Usually, for one hit wonder-type songs, I try and find a normal avenue to getting them - either a various artist collection (the Motown "Hitsville USA" box set is awesome) or by finding out whether the one-hit wonder actually has more to offer - like The Buggles, aka the "Video Killed the Radio Star" guys, whose album 'The Age of Plastic' is awesome.

TilderSmith said...

I sympathize with the sentiments and the dilemmas of both the OP and the commenters... let me offer you the perspective of an "old guy."

I bought my first record in 1974. Prior to that I held a homemade cassette recorder up to the radio to make mix tapes. You think you have heard bad quality from mp3's? I have easily 1000 lp's, over 800 cd's three suitcases of cassettes, a few irreplaceable 8-tracks (including the Beatles Live at the Hollywood Bowl) AND an 8-track player to play them, because I haven't figured out how to match the output impedance of the Lafayette 8-track... and now I have a .320TB hard drive that has nothing but music on it. NONE of this takes into account playlists burned mix tapes made, etc... at some point, if it really IS about the music, you learn to forget about the format and just focus on getting as close to the song as you can. I almost NEVER buy CD's, anymore - with one exception: when the artist(s) is/are there, and I know the money is going to them (and I can get it signed... the best thing I may have gotten out of my last relationship is the CD Chrissy Hynde signed for me at Sonar)

Also, to me, iTunes is worth it because the quality is so much higher than standard mp3 encoding, and there are plenty of ways to rip the songs once you have paid for them...

Less than 15 years ago, I was really more of an audiophile - my sound system was worth several thousand dollars MORE than my car: and it sounded amazing. but after a while, I realized I was listening to music less. Now, i usually have my iPhone, or a couple of pretty decent studio monitors hooked up to a Mac, and that's it... but I listen to music a lot more. As long as that's what it's about, it doesn't matter what format you employ.
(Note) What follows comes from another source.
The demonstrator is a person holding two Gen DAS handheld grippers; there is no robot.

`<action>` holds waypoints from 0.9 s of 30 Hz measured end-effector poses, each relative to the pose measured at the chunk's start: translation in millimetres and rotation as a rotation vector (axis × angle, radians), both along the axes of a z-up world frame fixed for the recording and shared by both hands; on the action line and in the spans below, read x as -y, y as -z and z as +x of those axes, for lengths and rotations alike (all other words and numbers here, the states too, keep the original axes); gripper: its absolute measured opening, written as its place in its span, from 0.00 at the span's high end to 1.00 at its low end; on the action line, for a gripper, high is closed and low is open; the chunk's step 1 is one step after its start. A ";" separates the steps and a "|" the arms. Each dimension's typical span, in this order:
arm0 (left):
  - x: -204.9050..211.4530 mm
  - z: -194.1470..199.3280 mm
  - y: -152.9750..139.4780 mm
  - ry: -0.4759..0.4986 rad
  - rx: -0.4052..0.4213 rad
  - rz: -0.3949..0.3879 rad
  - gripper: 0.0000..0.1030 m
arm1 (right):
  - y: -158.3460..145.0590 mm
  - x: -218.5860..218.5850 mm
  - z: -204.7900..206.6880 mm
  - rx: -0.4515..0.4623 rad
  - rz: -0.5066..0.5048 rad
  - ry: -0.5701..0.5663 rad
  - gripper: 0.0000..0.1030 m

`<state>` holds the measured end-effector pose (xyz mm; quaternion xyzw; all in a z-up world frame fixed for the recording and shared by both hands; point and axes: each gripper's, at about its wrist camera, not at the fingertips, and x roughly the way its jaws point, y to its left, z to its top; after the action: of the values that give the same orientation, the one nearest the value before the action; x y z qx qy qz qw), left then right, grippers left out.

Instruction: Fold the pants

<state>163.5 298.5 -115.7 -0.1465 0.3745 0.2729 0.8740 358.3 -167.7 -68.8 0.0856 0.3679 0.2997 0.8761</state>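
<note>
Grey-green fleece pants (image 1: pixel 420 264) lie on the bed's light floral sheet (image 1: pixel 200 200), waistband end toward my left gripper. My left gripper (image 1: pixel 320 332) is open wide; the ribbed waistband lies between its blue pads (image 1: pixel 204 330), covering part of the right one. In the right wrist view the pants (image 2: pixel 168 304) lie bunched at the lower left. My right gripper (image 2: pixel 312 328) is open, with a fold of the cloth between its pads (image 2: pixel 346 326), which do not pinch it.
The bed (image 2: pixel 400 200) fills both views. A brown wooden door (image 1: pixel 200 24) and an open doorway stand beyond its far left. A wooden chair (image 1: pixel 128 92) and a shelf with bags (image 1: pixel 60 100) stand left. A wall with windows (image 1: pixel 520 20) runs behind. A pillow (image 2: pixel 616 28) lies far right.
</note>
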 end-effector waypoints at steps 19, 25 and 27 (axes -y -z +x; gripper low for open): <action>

And by the way, kids (sorry): CD's ARE digital. I remember well when everybody was afraid "digital" was going to ruin the industry, the music, the artists... they were talking about CD's. Almost 30 years later, CD's sound pretty damn good. (Though vinyl still rules, and if you truly love a song, find a way to a 1/2" master tape. THAT will blow your mind.

TilderSmith said...

By the way - I left out the most important point; GO SEE LIVE MUSIC.